Last week, President Donald Trump signed an executive order to implement reciprocal tariffs on imported goods to address trade practices that contribute to the ever-increasing annual trade deficit. According to the order, a 10% tariff will be applied to imported goods from all countries April 5, while individualized reciprocal higher tariffs will be placed on items from countries with which the U.S. has the largest trade deficits. These tariffs will remain in effect until the president determines the threat posed by the trade deficit and the underlying nonreciprocal treatment is satisfied, resolved or mitigated. Goods traded in compliance with the U.S.-Mexico-Canada Trade Agreement, including beef and cattle, will be exempt from tariffs.
Currently, numerous countries impose tariff and non-tariff trade barriers on American beef.

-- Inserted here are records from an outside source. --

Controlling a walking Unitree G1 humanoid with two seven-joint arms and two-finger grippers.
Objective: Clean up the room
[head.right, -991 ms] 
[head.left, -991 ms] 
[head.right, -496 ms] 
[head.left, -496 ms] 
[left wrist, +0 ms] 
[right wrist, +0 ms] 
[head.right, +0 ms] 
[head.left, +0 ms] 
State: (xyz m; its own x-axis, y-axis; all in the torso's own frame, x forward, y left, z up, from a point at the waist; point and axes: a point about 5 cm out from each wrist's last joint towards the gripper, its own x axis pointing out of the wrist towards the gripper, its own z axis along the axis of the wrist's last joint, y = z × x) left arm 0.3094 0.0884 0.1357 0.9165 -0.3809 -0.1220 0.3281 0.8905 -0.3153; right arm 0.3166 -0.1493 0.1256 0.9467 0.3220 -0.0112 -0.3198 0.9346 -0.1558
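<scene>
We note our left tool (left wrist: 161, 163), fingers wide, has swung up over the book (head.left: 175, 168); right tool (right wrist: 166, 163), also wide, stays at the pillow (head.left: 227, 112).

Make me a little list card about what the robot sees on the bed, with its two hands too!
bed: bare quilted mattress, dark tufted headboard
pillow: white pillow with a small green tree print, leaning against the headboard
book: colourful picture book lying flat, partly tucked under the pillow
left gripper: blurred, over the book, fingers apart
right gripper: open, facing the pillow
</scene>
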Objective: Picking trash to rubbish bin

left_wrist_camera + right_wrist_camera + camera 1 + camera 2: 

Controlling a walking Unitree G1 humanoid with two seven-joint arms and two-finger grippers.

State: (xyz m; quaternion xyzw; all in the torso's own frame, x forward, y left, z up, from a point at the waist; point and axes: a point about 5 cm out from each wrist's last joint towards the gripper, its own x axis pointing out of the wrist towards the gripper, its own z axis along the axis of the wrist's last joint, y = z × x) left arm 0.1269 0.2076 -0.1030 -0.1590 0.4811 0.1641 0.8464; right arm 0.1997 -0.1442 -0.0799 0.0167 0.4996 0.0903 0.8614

For example, Australia has sold roughly $29 billion of beef to American consumers over the past 20 years. Meanwhile, Australia has used non-scientific barriers to effectively exclude fresh U.S. beef from their market. Vietnam places a 30% tariff on U.S. beef and Thailand applies a 50% tariff. The European Union also places numerous non-scientific restrictions on American beef, limiting market opportunities. Additionally, Brazil and Paraguay have a history of foot-and-mouth disease but, despite overwhelming evidence of their animal health risk, the Biden administration continued to allow U.S. market access to both countries.
NCBA is working closely with the Trump administration to address trade concerns and will continue to push for more opportunities to sell beef abroad.